Print all the entries verbatim.

[Stored data entries]
================
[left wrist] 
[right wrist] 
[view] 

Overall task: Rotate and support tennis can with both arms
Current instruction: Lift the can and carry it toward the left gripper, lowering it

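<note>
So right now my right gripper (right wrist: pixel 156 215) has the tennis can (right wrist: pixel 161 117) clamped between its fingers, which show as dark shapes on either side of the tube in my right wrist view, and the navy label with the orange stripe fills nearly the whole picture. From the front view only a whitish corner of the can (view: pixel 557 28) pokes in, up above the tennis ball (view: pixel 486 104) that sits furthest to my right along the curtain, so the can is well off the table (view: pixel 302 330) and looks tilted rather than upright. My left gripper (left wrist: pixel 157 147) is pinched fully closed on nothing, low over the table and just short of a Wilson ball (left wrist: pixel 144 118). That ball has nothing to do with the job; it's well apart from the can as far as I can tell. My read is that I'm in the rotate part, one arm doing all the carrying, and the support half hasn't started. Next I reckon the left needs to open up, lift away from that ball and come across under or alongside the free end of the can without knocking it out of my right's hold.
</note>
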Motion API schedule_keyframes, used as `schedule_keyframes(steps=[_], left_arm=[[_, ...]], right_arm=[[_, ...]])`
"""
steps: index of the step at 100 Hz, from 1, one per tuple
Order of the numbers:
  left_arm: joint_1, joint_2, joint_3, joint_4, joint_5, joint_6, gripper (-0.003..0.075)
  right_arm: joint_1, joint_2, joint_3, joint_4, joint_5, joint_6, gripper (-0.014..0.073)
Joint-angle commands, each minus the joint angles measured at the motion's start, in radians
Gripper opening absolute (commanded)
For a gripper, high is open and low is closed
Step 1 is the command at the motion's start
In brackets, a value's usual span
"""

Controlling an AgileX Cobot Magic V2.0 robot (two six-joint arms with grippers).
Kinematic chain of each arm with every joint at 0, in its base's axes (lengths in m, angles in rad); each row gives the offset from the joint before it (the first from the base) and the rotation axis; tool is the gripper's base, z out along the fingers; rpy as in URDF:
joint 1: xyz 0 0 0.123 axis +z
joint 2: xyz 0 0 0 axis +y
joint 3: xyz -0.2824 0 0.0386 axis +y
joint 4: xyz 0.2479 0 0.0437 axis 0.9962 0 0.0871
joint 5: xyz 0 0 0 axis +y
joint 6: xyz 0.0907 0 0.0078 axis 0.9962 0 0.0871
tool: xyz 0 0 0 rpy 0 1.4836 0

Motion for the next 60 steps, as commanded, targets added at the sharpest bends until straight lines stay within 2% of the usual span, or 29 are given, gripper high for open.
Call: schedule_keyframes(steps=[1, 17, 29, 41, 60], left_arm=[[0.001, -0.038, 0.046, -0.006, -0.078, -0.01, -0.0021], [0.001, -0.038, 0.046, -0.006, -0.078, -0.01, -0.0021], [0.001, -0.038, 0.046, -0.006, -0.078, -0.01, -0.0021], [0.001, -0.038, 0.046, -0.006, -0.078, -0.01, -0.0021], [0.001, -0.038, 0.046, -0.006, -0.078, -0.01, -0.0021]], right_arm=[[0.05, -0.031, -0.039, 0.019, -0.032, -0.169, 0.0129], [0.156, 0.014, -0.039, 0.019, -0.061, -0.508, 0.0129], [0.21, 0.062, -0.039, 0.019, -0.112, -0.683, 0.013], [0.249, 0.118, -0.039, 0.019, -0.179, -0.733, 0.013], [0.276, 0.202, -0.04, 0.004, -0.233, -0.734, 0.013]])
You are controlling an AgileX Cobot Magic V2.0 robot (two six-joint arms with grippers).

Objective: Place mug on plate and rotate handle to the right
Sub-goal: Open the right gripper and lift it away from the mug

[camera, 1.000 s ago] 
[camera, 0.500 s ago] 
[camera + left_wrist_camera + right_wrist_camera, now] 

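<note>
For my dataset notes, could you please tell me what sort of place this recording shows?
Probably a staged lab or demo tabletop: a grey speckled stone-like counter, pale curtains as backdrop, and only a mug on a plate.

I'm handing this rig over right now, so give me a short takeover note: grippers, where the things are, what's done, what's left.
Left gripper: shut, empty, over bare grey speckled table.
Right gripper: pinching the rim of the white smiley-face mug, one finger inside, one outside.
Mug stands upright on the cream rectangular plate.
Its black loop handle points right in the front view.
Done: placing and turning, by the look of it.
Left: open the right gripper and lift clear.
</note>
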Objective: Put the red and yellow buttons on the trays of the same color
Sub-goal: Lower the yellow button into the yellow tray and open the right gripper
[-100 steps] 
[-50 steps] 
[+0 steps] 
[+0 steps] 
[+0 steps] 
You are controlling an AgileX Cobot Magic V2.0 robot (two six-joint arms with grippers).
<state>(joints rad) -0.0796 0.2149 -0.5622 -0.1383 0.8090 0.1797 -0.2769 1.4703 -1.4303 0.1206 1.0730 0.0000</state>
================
=== EXPECTED ANSWER ===
[left wrist] 
[right wrist] 
[view] 

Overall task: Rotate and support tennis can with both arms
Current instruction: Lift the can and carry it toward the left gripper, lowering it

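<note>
So right now my right gripper (right wrist: pixel 156 215) has the tennis can (right wrist: pixel 161 117) clamped between its fingers, which show as dark shapes on either side of the tube in my right wrist view, and the navy label with the orange stripe fills nearly the whole picture. From the front view only a whitish corner of the can (view: pixel 557 28) pokes in, up above the tennis ball (view: pixel 486 104) that sits furthest to my right along the curtain, so the can is well off the table (view: pixel 302 330) and looks tilted rather than upright. My left gripper (left wrist: pixel 157 147) is pinched fully closed on nothing, low over the table and just short of a Wilson ball (left wrist: pixel 144 118). That ball has nothing to do with the job; it's well apart from the can as far as I can tell. My read is that I'm in the rotate part, one arm doing all the carrying, and the support half hasn't started. Next I reckon the left needs to open up, lift away from that ball and come across under or alongside the free end of the can without knocking it out of my right's hold.
</note>
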Motion API schedule_keyframes, used as `schedule_keyframes(steps=[_], left_arm=[[_, ...]], right_arm=[[_, ...]])`
"""
steps: index of the step at 100 Hz, from 1, one per tuple
Order of the numbers:
  left_arm: joint_1, joint_2, joint_3, joint_4, joint_5, joint_6, gripper (-0.003..0.075)
  right_arm: joint_1, joint_2, joint_3, joint_4, joint_5, joint_6, gripper (-0.014..0.073)
Joint-angle commands, each minus the joint angles measured at the motion's start, in radians
Gripper opening absolute (commanded)
For a gripper, high is open and low is closed
Step 1 is the command at the motion's start
In brackets, a value's usual span
"""

Controlling an AgileX Cobot Magic V2.0 robot (two six-joint arms with grippers).
Kinematic chain of each arm with every joint at 0, in its base's axes (lengths in m, angles in rad); each row gives the offset from the joint before it (the first from the base) and the rotation axis; tool is the gripper's base, z out along the fingers; rpy as in URDF:
joint 1: xyz 0 0 0.123 axis +z
joint 2: xyz 0 0 0 axis +y
joint 3: xyz -0.2824 0 0.0386 axis +y
joint 4: xyz 0.2479 0 0.0437 axis 0.9962 0 0.0871
joint 5: xyz 0 0 0 axis +y
joint 6: xyz 0.0907 0 0.0078 axis 0.9962 0 0.0871
tool: xyz 0 0 0 rpy 0 1.4836 0

Motion for the next 60 steps, as commanded, targets added at the sharpest bends until straight lines stay within 2% of the usual span, or 29 are given, gripper high for open.
Call: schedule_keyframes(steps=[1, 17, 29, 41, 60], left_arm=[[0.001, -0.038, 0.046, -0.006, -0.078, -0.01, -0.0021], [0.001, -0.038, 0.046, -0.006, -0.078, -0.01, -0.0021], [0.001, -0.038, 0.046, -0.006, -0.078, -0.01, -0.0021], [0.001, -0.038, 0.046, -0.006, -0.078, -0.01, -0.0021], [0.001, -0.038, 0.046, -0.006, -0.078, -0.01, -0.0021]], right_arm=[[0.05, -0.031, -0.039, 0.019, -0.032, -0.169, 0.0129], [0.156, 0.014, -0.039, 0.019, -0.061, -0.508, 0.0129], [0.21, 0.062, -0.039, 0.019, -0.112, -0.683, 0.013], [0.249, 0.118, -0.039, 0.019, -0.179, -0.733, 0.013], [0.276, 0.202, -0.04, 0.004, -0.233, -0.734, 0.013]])
You are controlling an AgileX Cobot Magic V2.0 robot (two six-joint arms with grippers).

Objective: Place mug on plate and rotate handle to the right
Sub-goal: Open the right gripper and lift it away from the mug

[camera, 1.000 s ago] 
[camera, 0.500 s ago] 
[camera + left_wrist_camera + right_wrist_camera, now] 

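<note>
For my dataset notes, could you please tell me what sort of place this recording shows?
Probably a staged lab or demo tabletop: a grey speckled stone-like counter, pale curtains as backdrop, and only a mug on a plate.

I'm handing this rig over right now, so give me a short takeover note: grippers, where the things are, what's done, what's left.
Left gripper: shut, empty, over bare grey speckled table.
Right gripper: pinching the rim of the white smiley-face mug, one finger inside, one outside.
Mug stands upright on the cream rectangular plate.
Its black loop handle points right in the front view.
Done: placing and turning, by the look of it.
Left: open the right gripper and lift clear.
</note>
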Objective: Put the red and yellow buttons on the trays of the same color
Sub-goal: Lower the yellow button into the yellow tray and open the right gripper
[-100 steps] 
[-50 steps] 
[+0 steps] 
[+0 steps] 
[+0 steps] 
You are controlling an AgileX Cobot Magic V2.0 robot (two six-joint arms with grippers).
<state>(joints rad) -0.0796 0.2149 -0.5622 -0.1383 0.8090 0.1797 -0.2769 1.4703 -1.4303 0.1206 1.0730 0.0000</state>

No other output is expected for this exercise.